I’m sure we all spent these last four years planning our futures and working towards landing that perfect job or maintaining that high GPA or trying to get accepted in our dream school for a master’s degree. But the pandemic might have changed what the present ‘should’ have looked like for most of us. Yes, it’s true that we might have planned and prepared for jobs that don’t even exist anymore. But on the other hand, we might not have envisioned the opportunities that might spring up now after this huge shift.
Robert Greene said: “There’s two types of time – Alive Time and Dead time”. One is when you sit around and wait until things happen to you. The other is when you are in control, when you make every second count and when you are learning, improving and growing. We have to choose to make every moment a moment of alive time. We have to decide to be present. We have to make the most of whatever is in front of us. Decide to open our eyes, open our ears, open our mind. ‘Don’t let the past blackmail your present into ruining a beautiful future.’ The pandemic has happened. The economy will suffer. But what is your next step, in the now? In the present, will you choose alive time or dead time?
As an international student, getting a job in the United States is a tiny bit more complicated. On top of competing with everyone for the limited number of jobs, we need to ‘compete’ with other international students for the work visas. From finding a company that sponsors visas in the first place to hoping yours is the name that gets chosen in the random selection of the visas that the government will grant. Interesting fact, the chances of winning that lottery is 30%.
It had always been a vision of mine – being in the US right after graduation, working in a highly innovative environment, living the ‘work 5 days a week and chill on the other 2 days’ life, being away from my home, my comfort zone where it will be harder for me to grow. I got a job offer last month and I could finally see my dream coming true. I had started looking for apartments in Newport beach and started planning how often I will be seeing my friends in LA.
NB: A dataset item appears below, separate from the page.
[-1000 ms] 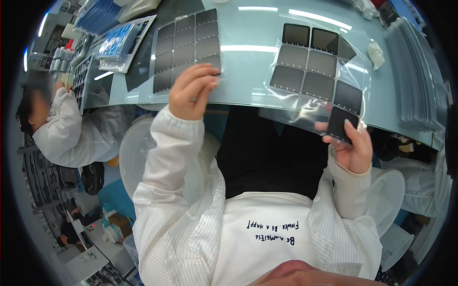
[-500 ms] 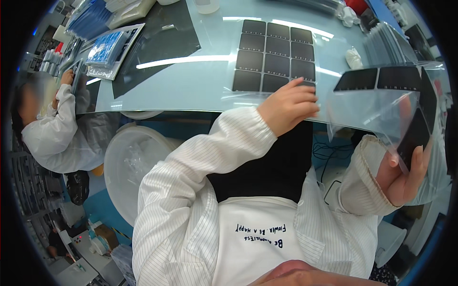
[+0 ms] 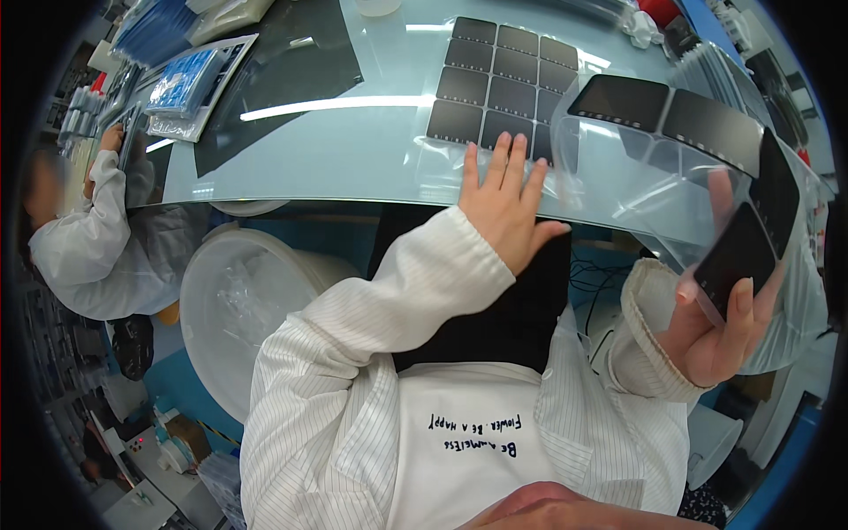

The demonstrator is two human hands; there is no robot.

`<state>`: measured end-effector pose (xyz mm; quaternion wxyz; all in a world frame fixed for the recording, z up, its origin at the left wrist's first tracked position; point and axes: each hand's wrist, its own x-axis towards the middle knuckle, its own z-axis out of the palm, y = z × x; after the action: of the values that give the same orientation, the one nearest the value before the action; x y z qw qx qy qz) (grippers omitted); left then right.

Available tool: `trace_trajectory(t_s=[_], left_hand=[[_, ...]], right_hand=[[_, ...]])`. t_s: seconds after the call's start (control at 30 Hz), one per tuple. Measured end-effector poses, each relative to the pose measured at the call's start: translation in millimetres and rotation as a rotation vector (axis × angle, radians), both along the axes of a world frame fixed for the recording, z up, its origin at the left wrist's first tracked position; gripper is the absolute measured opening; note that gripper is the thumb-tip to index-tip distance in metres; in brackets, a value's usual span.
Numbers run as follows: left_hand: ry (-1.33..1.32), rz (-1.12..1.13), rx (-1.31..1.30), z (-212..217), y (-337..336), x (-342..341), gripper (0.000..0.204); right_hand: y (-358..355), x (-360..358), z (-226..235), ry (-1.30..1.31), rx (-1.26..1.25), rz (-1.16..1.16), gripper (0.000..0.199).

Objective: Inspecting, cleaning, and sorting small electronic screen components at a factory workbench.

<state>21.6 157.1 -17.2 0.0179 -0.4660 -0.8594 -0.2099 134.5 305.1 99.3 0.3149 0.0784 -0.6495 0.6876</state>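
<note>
A clear sheet with dark rounded-cornered rectangles (image 3: 461,84) in rows lies flat on the glass-topped table. My left hand (image 3: 502,210) rests at its near edge, fingers stretched out and spread, with the fingertips over the lowest row. At the right, my right hand (image 3: 729,340) is closed on a second clear sheet with dark rectangles (image 3: 711,124). That sheet is raised and bent into a curve. Its left end hangs over the right side of the flat sheet. Clear film around my right fingers hides part of them.
Beyond the raised sheet stands a stack of clear sheets (image 3: 715,75). A crumpled white wad (image 3: 642,29) lies at the back right. A dark flat panel (image 3: 274,97) and a blue packet (image 3: 184,84) occupy the left. Below the table edge is a white bin (image 3: 199,327); a co-worker (image 3: 93,238) sits far left.
My left fingers have spread out flat and shifted left along the near edge. The raised sheet has swung left over the flat sheet, and my right hand has moved slightly left.
</note>
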Motion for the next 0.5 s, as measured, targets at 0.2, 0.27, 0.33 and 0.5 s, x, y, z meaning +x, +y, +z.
trace_trajectory(t_s=[0.2,0.27,0.33,0.5], left_hand=[[-0.019,0.091,0.256,-7.7,19.0,-22.3,0.056],[-0.168,-0.035,0.404,-12.2,8.0,-24.5,0.051],[-0.172,-0.154,0.446,-19.5,-33.1,-11.5,0.041],[-1.370,-0.210,0.981,44.8,-64.8,-31.8,0.066]], right_hand=[[-32.0,-21.1,-2.1,0.007,-0.059,0.029,0.060],[-48.9,-23.5,-4.3,-0.042,-0.137,0.109,0.065],[-75.5,-20.5,-6.4,-0.085,-0.368,0.247,0.074],[-86.9,-2.3,-44.9,-0.137,-0.591,0.648,0.080]])
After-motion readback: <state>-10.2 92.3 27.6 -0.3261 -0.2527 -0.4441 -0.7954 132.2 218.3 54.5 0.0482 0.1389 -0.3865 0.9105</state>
Fast forward 3 weeks, I am back home in a completely different time zone, unsure of what’s going to happen with my job offer, and how will the work visa guidelines change. I had the hardest time letting go of the idea of working in the US. For the longest time, I kept complaining and hoping things were different and this wasn’t happening to me. It seemed like my senior year was snatched away from me or I never got to see through my numerous plans like 9O senior nights every Wednesday or my last spring break with my friends. But, one day I just told myself: This is the present. You are back home. Thousands of miles away from the place you think you should be at. But you’re not there. You’re here. I knew it was up to me how I spend these days in lockdown- complaining about the past and worrying about the future and the uncertainties that come with it or accepting. Accepting that everything is temporary. Accepting that just because what I wanted my future to look like isn’t feasible anymore, doesn’t mean I don’t have other options. It doesn’t mean I stop living in the present. Accepting that I will be fine, no matter what. We’re all USC graduates, with a high-quality education and a lifelong network of people at our disposal. So yes, while your present doesn’t look like how it ‘should’, but the moment you accept that there is no ‘should’, accepting the uncertainties and the changes becomes way easier.
So, there’s no point complaining about the past because it has already happened. There is no point stressing about the future because it doesn’t exist. The only thing that exists, that’s true, is the present.
“Nothing has happened in the past; it happened in the Now. Nothing will ever happen in the future; it will happen in the Now.” And what that Now looks like for you, you decide!